Pryor was charged with unlawful possession of cannabis (Ill. Rev. Stat. 1985, ch. 56 1/2, par. 704(d)). Prior to trial, defendant brought three motions in limine, two of which are pertinent to this appeal. One motion was a request to prevent testimony by a police officer about any statements made by a person who had been described in the police report as "a passing citizen." The defendant expected that the officer would testify that a passing citizen told him a black man was attempting to sell marijuana at the Jewel store. The court denied the defendant's motion, stating that the testimony would be appropriate to show the officer's state of mind in making the arrest.
Defendant's second motion sought to prevent the defendant's prior criminal conviction of possession of marijuana from being introduced into evidence for impeachment purposes. The court concluded that this prior conviction affects the credibility and veracity of the witness. Therefore, this motion was also denied.

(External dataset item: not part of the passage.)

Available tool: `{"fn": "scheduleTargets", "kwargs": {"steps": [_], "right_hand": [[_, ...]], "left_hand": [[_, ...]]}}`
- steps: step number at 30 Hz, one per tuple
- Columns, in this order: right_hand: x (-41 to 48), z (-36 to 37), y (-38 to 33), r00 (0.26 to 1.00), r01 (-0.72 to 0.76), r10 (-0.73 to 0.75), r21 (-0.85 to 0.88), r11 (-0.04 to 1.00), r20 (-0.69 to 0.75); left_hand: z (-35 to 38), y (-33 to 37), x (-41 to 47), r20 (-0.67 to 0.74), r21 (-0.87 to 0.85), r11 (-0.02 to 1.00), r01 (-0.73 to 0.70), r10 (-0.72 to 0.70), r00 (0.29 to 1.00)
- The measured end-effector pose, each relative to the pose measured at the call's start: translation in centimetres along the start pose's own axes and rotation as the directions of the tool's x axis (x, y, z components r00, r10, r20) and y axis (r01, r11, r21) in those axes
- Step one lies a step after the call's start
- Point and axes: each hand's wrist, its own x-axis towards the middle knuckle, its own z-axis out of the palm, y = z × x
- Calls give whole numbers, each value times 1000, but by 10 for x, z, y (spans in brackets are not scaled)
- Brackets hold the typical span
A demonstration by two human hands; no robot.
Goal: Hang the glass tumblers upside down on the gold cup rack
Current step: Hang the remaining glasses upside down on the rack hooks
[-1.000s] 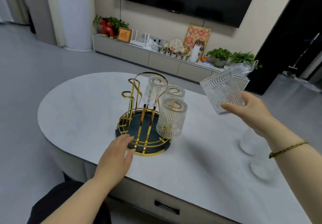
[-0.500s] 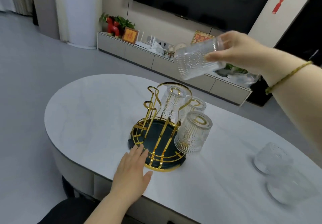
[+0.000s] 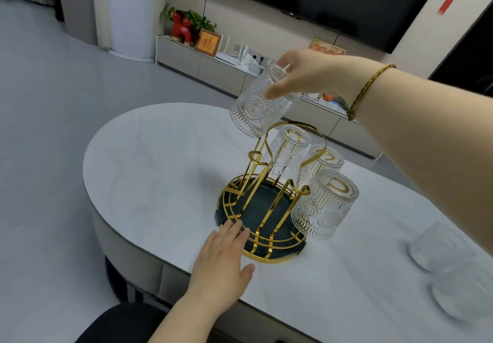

Robert Hladik, an Aurora police officer, testified that on February 1, 1987, at approximately 5 p.m., he was patrolling the Northgate Shopping Center in Aurora. Hladik was in uniform and driving a marked squad car. He was flagged down by a passing citizen who said that a black male attempted to sell him marijuana. A defense objection to this statement was overruled. Hladik went on to testify that the citizen provided him with a detailed description of this man. Hladik saw a man who fit this description approximately 75 to 100 feet away walking back and forth in front of the Jewel store. Hladik followed the man in his patrol car and saw him enter a nearby Kinney Shoe Store. The man looked back over his shoulder at Hladik, opened his jacket, took an item out of his jacket and placed the item on the service counter. There were two other people near the service counter. Hladik entered the store. Hladik saw a plastic bag containing green plantlike material on the service counter. He stopped the man and attempted to search him. The man fled. Hladik attempted to catch the man but was unsuccessful.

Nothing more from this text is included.